◆ **Work to be completed**:
Where a line holds the word "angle", copy that line from the data below.

◆ **Data for the task**:
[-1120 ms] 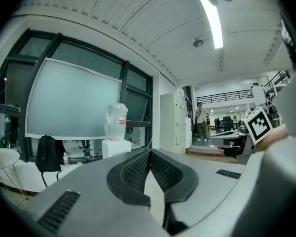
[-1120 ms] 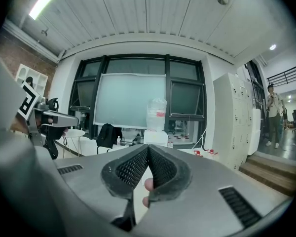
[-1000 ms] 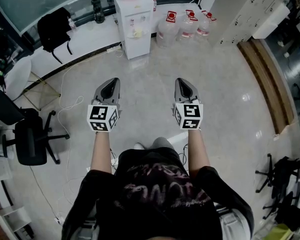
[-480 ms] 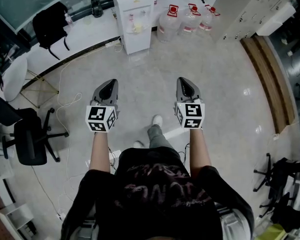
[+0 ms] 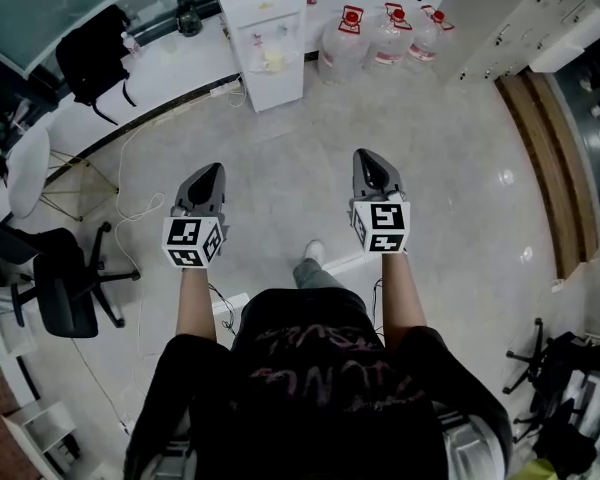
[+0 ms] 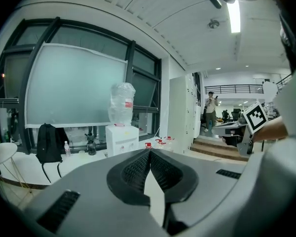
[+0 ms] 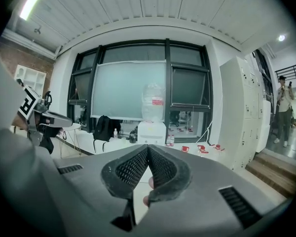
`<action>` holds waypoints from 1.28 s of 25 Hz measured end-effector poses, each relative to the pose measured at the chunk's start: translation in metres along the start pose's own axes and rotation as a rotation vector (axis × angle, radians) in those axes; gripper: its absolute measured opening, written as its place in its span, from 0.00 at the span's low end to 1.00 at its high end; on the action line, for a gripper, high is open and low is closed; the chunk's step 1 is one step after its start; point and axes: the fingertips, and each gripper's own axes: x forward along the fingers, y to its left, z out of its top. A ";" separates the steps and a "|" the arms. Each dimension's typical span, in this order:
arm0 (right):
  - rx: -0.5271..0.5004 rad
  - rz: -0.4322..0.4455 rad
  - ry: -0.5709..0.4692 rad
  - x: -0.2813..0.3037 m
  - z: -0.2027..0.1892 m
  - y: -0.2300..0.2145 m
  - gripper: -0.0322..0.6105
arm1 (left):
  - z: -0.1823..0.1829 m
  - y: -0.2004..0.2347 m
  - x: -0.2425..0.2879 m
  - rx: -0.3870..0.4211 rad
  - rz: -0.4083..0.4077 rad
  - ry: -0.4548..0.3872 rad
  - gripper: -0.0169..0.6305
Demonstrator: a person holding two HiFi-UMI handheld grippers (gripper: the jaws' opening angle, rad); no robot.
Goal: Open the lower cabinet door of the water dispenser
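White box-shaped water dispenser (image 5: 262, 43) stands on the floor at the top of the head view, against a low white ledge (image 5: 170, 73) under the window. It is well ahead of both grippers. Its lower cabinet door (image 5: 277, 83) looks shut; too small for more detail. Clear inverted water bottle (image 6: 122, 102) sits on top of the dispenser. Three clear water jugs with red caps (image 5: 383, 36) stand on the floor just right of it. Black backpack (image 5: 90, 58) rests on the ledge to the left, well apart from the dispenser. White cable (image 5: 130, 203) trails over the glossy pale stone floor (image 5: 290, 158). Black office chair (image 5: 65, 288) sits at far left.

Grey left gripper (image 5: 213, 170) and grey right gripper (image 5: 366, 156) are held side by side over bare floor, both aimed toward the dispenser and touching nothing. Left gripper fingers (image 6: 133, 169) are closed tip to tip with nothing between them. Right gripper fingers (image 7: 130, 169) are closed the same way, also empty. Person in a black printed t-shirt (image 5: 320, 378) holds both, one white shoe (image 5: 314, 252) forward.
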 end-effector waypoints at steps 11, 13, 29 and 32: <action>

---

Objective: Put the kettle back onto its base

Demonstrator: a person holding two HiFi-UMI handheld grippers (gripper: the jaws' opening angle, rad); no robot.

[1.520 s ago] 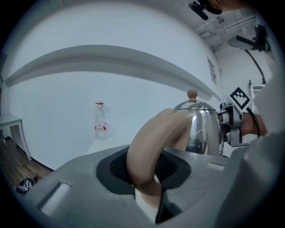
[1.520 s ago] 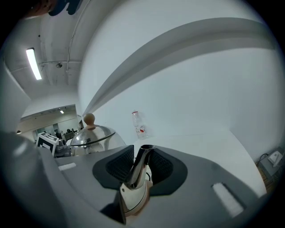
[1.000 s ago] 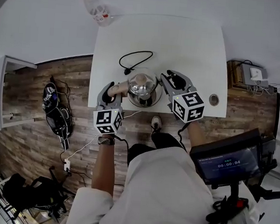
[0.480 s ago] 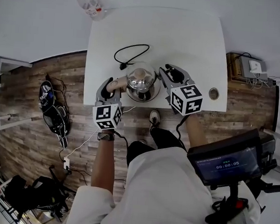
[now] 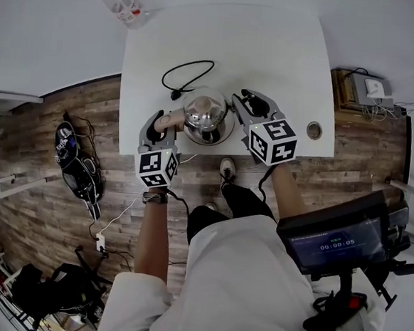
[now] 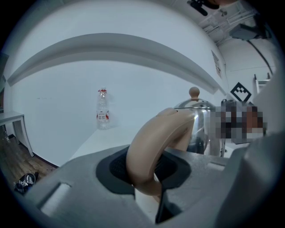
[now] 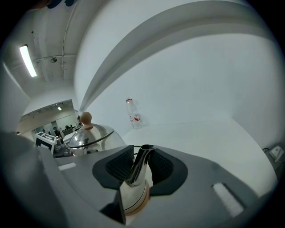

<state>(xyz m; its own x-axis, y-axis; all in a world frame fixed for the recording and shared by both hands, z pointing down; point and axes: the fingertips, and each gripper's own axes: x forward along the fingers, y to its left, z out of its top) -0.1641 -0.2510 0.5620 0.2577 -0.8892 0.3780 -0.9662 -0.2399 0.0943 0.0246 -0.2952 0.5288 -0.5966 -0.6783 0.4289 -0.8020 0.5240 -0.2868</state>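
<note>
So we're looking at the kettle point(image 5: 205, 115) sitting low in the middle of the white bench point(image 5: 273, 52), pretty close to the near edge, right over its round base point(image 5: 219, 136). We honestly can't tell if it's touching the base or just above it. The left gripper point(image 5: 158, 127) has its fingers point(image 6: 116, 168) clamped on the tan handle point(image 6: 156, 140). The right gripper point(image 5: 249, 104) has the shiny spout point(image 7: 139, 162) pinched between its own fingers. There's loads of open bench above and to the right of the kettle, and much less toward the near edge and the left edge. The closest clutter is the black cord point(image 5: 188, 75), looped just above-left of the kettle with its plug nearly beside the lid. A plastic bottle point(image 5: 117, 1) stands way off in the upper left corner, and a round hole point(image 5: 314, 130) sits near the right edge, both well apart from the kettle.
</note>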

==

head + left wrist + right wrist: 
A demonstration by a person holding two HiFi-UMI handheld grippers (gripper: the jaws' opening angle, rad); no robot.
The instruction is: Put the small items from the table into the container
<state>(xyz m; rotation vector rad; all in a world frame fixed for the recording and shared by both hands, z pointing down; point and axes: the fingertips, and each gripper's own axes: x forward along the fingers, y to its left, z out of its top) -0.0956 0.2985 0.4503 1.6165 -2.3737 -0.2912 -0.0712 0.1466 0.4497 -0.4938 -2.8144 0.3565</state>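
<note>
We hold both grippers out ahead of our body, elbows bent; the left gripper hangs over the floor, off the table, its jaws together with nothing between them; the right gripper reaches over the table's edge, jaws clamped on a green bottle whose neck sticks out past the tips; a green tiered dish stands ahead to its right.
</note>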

◆ **Problem solution**:
`<action>` holds waypoints from 1.28 s of 25 Hz measured end-effector poses, each relative to the pose measured at the chunk's start: translation in metres along the start pose's own axes and rotation as a rotation vector (axis × angle, radians) in those axes; gripper: its absolute measured opening, written as its place in its span, from 0.00 at the span's low end to 1.00 at its high end; on the action line, for a gripper, high is open and low is closed; the chunk's step 1 is one step after its start; point and axes: the fingertips, and each gripper's own axes: x forward along the fingers, y to its left, z out of its top. A ";" separates the steps and a "|" the arms. Each dimension's typical span, in this order:
Demonstrator: a person holding two HiFi-UMI handheld grippers (gripper: the jaws' opening angle, rad); no robot.
Demonstrator: a person holding two HiFi-UMI handheld grippers (gripper: the jaws' opening angle, rad); no robot.
A demonstration by a person holding two HiFi-UMI handheld grippers (gripper: the jaws' opening angle, rad); no robot.

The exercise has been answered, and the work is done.